Rikard levantou a sobrancelha esquerda e deixou a taça mal bebida no ombro do sofá.
— A Casa Mynson e a Casa Godwill são aliados há mais de mil anos — começou, na melódica soma de chiados da língua secreta. — No entanto, rei Alelse Myson não virá.
Ezekel estremeceu. Não seria isso um aliado a menos? “Não, o Conselho sequer acontecerá! Faz parte do tratado, todos os cinco reis…”
— Invés disso, sua esposa virá. A rainha Kya Mynsom virá no seu lugar. Ela é tão astuta e aliada nossa quanto o senhor seu esposo.
O príncipe Godwill suspirou e descansou as costas na cadeira. “Ao menos isso.”
— Quanto aos Troikg…
— Ainda há sobreviventes dos Troikg capazes de chegar aqui? Pensei que todos tinham morrido de doença, após a guerra civil.
— Uma única. O pai enfim sucumbiu à doença. — Cobriu a boca com a mão, então olhou para as botas. — Lycia Troikg, herdeira direita do pai Asghal Troikg, morto tanto por doença quanto guerra fratricida, e ela estará aqui. No entanto, ela possui oito anos.
“Oito anos?!”
— A chamam de Pequena Rainha em Greatedan — continuou Rikard.

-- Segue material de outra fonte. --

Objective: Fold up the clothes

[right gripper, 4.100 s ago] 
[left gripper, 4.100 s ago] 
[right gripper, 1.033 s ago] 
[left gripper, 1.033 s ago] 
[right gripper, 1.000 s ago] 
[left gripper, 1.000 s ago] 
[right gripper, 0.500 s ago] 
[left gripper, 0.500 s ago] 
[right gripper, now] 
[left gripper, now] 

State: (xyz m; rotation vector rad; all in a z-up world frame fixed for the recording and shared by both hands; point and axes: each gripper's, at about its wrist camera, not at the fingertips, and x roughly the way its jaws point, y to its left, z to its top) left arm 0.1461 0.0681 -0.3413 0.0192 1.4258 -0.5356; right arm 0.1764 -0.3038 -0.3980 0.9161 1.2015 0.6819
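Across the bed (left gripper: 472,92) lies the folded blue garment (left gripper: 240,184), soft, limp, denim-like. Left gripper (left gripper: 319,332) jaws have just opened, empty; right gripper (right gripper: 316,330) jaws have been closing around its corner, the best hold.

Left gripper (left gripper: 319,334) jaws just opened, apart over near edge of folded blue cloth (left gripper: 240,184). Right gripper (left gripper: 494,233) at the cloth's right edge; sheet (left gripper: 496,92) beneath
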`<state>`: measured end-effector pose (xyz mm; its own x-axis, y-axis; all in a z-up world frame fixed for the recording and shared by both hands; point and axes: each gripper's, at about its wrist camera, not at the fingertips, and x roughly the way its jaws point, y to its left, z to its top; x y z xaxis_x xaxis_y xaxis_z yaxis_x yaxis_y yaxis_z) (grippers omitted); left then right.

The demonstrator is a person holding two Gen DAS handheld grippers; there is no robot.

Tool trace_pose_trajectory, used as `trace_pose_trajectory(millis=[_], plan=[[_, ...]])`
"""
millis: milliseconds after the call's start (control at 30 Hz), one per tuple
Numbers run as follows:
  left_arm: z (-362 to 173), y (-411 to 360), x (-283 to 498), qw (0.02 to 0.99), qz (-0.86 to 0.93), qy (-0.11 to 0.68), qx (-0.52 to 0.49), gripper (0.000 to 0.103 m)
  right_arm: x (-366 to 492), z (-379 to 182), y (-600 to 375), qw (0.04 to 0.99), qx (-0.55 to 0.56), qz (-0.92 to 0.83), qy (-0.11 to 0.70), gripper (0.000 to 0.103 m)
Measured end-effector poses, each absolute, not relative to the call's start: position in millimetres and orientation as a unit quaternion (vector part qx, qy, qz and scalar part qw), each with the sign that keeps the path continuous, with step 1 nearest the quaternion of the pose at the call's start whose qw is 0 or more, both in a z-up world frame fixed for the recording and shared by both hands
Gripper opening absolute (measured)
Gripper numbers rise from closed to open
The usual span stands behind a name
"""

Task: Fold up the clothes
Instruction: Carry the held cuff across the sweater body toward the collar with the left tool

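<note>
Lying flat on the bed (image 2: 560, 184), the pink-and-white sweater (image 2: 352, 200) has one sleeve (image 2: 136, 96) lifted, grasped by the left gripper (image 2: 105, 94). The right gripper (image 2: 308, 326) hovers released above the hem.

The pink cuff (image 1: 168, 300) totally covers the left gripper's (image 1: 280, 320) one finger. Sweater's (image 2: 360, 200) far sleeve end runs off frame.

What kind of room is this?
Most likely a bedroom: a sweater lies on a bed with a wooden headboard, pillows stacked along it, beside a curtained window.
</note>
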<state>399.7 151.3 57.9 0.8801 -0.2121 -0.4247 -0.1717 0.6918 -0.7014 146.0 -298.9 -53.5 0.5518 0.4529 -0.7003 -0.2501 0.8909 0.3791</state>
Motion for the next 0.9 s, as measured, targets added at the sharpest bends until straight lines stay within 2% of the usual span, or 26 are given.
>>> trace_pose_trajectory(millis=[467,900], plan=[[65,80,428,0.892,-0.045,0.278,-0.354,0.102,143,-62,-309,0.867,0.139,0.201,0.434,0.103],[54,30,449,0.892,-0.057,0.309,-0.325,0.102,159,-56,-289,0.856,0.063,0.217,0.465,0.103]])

A mente de Ezekel entrou em tumulto. Tinha pouco menos do que a idade de um adulto, mas, ainda que nunca falando em voz alta, desprezava o dia em que Rikard o pôs como id Baene. Ainda era muito novo. “Ainda sou… Pobrezinha”, pensara. “Quanto peso foi posto em suas costas?” No seu coração, decidiu dar um lugar acalentador à Pequena Rainha. No entanto, não havia lugar para isso. “Eu tenho coragem”, disse para si. Realmente tinha? Que coragem permitiria maldade a uma menina de oito anos?
— Devo considerar isso como um a menos?
— Não sei — respondeu com ira na voz. — Ela foi coroada este mês.
“Escondida por oito anos.” Ezekel conhecia elementalmente a conturbada existência de Greatedann. Era uma terra não de ducados e principados, mas de marcas e muitas marcas. Ainda adoravam deuses antigos, velhos e desconhecidos; rezavam com carcaças de animais e menires altos como torres. Não faziam casamentos sagrados, mas os pais escolhiam os noivos de suas filhas em combate. “Torneios”, lembrara-se. Natharel participara de um desses, lembrava-se.
Ainda assim, os greatenses eram senhores da guerra excelentes com seus palafréns ruivos e raivosos.
— Aos outros dois, o príncipe Howan Bloemennen virá no lugar do pai, que segue doente. — Fez um sorriso sombrio ao lembrar-se de Rheider Bloemennen. No entanto, o sorriso morreu imediatamente ao se lembrar do próximo: — Por Kierlrún, virá… — Cerrou os dentes furiosamente. — Virá um subordinado de Randi Veerle Wehreisen-Hart. Não se deixe enganar por ela, Ezekel. Aquela criatura não é humana, é uma parricida, matricida e fratricida. Ela não virá em pessoa, representando seu avô mantido vivo por bruxaria. Mas um subordinado dessa criatura é diabo igual à mestra. Temos uma aliada perspicaz, um jovem incontrolado, uma criança e um servo da criatura.
Rikard se levantou. Ignorou como Ezekel tinha o coração saltando pelo peito e cerrava os dentes olhando para as botas.
— Temos cinquenta mil homens preparados para cruzar a fronteira. Cinquenta, não dez, cinco ou cem.